押し車に火炎放射器を付けた様な物なので、特に問題は無かった。
戦車の後ろには取っ手があるのでそれを押せば進む。
車輪が付いているので問題無く進んで行く。
「おおっ、凄いですな」
馮は簡単に進んでいるので驚いていた。
「動作は問題無し。じゃあ、次は火を噴いて貰おうか」
「火を噴く? 何を言って」
馮が言葉を続けようとしたら、虎の口から火が噴かれた。
「なぁ、なんとっ⁉」
馮はそれしか言えなかった。作り物とは言え虎の口から火を噴かれるのを見て驚いてしまったようだ。
「火を噴く動作も問題無しか・・・・・・何かもっと改良できないかな」
曹昂が虎の口から火が噴かれるのを見て火炎放射器も問題無く作動している事に問題無しと判断したが、もう少し手を加えたいなとも思った。

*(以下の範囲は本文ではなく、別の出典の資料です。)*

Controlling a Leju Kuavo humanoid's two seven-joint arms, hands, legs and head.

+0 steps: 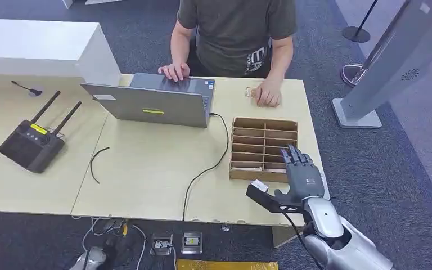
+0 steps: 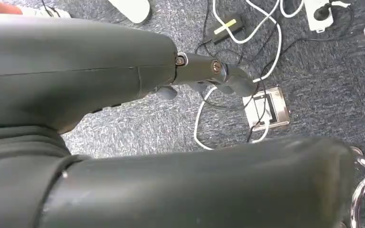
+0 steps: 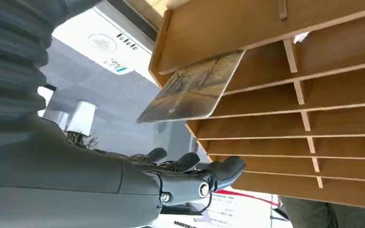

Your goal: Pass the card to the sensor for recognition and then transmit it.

「御曹司‼ あれはどうやって火を噴いているのですか⁉」
「虎の中に火を噴く装置が付いているんだ」
この火を付けるのもちょっとした機構がある。
それは虎の口に前歯の一部を火打石にして動かす用にしたのだ。
左程複雑ではないのだが、歯を動かす事と猛火油櫃を同時に作動させる事は流石に無理なので、この虎戦車の中には火打石製の前歯を動かす者と猛火油櫃を作動させる者の計二人が入っている。
動かす為に押す者が数人必要であった。
「十分、兵器として使えると思いますが?」
「そうなんだけど、僕も何が不満なのか分からない」
この時代の技術ではここら辺が限界ではと思うのだが、まだ何か出来そうな気がしてならなかった曹昂。
しかし、それが何なのか曹昂には分からなかった。
「御曹司が何を悩んでいるか知りませんが、此処まで来たらもう自由に動かす事ぐらいですよ。はっははは」
そんな事は不可能だろうと思って笑う馮。
だが、馮の言葉を聞いて曹昂の頭の中で何かが閃いた。
(自由に動かす。つまりは、燃料を使うという事になるな。だけど、この時代で作れる内燃機関と言えば、蒸気機関ぐらいか。流石に作るのに時間が掛かるな。今は燃料を使わないで動かす仕組みが必要だ。燃料以外の動力、それはつまり人力……そうだ‼)
曹昂の頭の中にある物が思い浮かんだ。
「そうだ。自転車だ‼」
「はい? じてん?」
「押し車じゃなくて自転車を応用すれば良いんだ‼ ああ、今まで全然思いつかなかったっ」
曹昂は自分の頭を叩いた。
「そうと決まれば、直ぐに図案を書いて製作しようっ」
曹昂はそう言って、新しい設計図を書きに行った。
その背を見送る馮は何も言えなかった。